Wow, wow, wow…Riversimple is not just about redesigning cars and redesigning business…what Hugo and his team have done over the last 15 years is turn how we engage in business upside down. As a follow on to the last episode with Frederic Laloux, Hugo is building a business in a very traditional area (car manufacturing) but turning it completely on its head. No tinkering here. This is a new model. It is quite breathtaking. I want one of his cars, now.
Enjoy this episode.
Bio
Founder and Company Architect, for over a decade Hugo has been working on the technology for environmentally sustainable cars and, more importantly, the strategies necessary for making businesses more successful by doing the right thing – turning the step change that is needed into an opportunity rather than a threat.
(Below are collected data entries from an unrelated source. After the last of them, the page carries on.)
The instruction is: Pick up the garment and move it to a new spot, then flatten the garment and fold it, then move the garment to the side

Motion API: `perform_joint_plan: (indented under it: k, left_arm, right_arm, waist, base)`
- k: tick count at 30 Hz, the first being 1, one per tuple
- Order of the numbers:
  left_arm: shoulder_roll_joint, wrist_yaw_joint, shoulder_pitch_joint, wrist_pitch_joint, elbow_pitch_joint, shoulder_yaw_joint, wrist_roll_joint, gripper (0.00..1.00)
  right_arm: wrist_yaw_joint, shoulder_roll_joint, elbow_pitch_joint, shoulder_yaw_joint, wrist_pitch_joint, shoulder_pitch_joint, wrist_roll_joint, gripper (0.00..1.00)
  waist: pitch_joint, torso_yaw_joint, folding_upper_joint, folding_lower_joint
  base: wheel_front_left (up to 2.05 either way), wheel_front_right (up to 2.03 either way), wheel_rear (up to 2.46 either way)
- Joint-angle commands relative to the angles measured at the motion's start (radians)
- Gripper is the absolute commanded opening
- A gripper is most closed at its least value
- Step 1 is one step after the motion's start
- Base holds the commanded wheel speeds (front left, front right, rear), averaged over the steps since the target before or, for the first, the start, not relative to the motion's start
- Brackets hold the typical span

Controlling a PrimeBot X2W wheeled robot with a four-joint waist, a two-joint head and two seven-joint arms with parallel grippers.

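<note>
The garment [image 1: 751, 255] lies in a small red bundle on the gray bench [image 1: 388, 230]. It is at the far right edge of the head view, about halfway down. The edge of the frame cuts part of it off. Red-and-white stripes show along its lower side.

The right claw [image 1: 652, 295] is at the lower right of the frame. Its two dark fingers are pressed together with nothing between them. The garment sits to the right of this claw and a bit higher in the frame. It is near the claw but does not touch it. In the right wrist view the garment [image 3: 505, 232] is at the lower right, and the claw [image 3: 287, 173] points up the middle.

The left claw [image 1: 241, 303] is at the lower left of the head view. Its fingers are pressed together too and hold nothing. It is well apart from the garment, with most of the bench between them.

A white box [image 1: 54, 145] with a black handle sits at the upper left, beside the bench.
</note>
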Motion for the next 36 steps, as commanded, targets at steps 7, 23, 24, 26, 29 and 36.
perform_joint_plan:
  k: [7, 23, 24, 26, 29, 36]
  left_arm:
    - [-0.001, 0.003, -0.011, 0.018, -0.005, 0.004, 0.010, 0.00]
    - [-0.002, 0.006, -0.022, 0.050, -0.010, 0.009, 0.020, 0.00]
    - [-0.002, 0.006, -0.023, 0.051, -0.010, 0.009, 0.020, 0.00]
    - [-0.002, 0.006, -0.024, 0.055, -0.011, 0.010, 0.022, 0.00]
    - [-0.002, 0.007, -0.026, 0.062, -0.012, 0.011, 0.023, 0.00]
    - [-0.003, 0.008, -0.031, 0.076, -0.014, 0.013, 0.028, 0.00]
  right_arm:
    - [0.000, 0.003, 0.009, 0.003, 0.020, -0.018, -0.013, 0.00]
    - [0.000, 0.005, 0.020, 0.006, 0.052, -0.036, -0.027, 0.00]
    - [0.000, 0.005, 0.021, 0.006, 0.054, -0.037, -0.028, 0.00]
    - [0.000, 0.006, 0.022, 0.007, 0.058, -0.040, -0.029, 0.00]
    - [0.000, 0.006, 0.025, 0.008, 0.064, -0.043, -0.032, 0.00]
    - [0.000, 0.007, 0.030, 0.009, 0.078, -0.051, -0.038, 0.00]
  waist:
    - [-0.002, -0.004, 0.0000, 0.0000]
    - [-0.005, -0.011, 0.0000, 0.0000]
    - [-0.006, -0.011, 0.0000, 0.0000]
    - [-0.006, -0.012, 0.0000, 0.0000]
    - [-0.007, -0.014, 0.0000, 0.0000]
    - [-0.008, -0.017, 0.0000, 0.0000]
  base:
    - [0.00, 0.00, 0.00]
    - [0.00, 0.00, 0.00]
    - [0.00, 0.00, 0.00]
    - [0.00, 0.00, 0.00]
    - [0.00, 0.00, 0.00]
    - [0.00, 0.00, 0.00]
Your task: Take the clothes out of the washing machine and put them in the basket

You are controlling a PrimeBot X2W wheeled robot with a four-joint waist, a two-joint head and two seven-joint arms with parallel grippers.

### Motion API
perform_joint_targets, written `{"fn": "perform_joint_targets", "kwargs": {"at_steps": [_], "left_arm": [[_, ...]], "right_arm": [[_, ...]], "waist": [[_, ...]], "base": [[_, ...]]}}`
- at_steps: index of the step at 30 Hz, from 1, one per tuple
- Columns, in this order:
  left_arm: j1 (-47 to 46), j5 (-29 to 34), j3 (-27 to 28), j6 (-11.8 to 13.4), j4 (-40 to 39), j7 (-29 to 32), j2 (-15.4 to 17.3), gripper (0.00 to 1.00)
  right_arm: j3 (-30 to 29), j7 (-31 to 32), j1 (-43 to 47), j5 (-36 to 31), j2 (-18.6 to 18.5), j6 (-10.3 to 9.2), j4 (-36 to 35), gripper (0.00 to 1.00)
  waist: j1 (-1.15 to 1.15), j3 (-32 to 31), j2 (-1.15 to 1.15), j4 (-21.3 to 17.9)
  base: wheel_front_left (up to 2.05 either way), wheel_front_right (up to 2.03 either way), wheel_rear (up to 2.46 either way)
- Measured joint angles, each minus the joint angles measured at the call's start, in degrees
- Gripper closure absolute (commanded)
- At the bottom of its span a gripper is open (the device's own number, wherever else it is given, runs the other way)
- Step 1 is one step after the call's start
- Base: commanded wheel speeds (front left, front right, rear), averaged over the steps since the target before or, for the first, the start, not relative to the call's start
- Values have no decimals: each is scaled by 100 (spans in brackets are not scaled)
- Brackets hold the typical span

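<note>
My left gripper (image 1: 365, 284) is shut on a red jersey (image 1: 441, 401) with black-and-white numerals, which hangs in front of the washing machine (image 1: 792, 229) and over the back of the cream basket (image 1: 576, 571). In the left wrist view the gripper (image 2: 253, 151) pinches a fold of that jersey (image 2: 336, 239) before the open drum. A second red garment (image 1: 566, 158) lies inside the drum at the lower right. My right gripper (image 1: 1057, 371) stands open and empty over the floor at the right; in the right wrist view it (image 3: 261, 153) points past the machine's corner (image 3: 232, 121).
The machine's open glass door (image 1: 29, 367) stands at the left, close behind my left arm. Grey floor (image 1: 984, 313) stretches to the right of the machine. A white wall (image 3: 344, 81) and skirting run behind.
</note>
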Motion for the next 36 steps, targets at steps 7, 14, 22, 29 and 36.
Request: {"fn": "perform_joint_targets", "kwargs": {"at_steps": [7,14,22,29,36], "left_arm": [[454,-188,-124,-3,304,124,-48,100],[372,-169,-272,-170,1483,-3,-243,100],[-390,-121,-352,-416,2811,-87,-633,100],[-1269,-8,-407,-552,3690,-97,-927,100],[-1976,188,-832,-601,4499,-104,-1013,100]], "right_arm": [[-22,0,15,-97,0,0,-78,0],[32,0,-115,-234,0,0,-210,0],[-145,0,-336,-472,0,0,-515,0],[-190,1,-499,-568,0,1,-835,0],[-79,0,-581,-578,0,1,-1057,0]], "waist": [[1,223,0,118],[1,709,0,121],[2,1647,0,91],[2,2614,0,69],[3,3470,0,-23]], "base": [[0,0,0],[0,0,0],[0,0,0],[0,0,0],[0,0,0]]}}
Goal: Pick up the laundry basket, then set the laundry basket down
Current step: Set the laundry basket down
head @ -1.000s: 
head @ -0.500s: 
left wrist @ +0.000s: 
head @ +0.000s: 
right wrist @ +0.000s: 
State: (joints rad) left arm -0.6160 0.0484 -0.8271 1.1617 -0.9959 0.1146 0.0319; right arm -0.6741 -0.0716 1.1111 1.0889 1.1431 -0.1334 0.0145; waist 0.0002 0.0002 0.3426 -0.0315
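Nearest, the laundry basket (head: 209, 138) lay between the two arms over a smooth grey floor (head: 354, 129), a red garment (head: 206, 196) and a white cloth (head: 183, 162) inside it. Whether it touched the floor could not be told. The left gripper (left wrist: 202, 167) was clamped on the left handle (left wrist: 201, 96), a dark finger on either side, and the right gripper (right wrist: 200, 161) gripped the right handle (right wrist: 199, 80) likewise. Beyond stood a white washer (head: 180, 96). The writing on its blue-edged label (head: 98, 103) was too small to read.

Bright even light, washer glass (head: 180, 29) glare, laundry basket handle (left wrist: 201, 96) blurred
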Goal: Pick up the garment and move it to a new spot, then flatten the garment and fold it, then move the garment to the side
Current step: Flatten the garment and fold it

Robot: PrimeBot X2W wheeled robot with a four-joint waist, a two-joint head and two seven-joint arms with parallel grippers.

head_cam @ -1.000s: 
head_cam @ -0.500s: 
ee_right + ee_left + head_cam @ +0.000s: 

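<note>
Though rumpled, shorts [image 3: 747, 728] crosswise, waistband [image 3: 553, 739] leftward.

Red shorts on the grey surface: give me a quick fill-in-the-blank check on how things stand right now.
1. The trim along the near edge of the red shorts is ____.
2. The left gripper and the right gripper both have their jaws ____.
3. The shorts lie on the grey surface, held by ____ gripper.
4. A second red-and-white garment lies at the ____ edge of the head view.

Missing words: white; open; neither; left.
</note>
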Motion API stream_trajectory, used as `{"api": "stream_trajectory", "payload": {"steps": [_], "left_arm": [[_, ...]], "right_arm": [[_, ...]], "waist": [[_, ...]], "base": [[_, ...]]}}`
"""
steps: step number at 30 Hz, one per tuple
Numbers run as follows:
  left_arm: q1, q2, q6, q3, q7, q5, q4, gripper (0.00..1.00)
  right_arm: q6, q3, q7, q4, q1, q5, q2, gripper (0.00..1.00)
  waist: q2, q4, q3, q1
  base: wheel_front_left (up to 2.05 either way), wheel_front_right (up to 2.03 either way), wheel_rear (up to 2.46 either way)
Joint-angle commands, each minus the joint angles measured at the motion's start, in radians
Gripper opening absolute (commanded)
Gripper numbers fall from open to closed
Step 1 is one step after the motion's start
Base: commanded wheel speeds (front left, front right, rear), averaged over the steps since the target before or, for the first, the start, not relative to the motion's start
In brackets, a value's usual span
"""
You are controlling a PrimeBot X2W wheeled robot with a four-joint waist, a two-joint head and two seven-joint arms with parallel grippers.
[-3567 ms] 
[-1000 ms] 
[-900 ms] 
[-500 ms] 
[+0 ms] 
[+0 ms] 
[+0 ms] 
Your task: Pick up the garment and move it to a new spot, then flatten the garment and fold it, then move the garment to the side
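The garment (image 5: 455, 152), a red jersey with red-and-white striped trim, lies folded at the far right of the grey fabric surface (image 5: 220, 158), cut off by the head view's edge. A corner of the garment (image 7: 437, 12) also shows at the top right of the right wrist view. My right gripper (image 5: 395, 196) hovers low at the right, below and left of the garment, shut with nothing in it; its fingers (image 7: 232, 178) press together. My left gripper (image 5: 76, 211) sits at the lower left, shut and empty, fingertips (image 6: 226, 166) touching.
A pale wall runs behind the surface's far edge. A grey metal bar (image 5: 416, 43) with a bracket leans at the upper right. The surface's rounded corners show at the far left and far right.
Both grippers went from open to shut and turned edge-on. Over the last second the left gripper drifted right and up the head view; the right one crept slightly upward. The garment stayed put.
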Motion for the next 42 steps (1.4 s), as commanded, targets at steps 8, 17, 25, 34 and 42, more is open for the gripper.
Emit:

An Oxford University trained engineer and entrepreneur, he founded and ran a business designing and building racing cars and restoring historic racing cars. Environmental concerns led him away from motorsport; the focus of his MBA at Cranfield University was a feasibility study into bringing hydrogen fuel cell cars to market. He founded OSCar Automotive in 2001, which became Riversimple in 2007. The first fuel cell car to emerge was the LIFECar, developed by a consortium that Hugo brought together with Morgan and presented at the Geneva Motorshow in 2008. The small Hyrban technology demonstrator followed in 2009. Hugo is responsible for all the technical aspects of the new car in development and for the architecture of the business itself.
Show notes
*highly efficient, resource neutral cars are entirely possible – the problem is people, politics and business inertia
*First production prototype complete March 2015, beta test late 2015, production 2017
*disruptive shift in technology comes from left field, starts in a niche market and it leads to a change in segmentation of the market; the niche is too small for the incumbent market leader in a mature market (and automotive is the most mature market of all)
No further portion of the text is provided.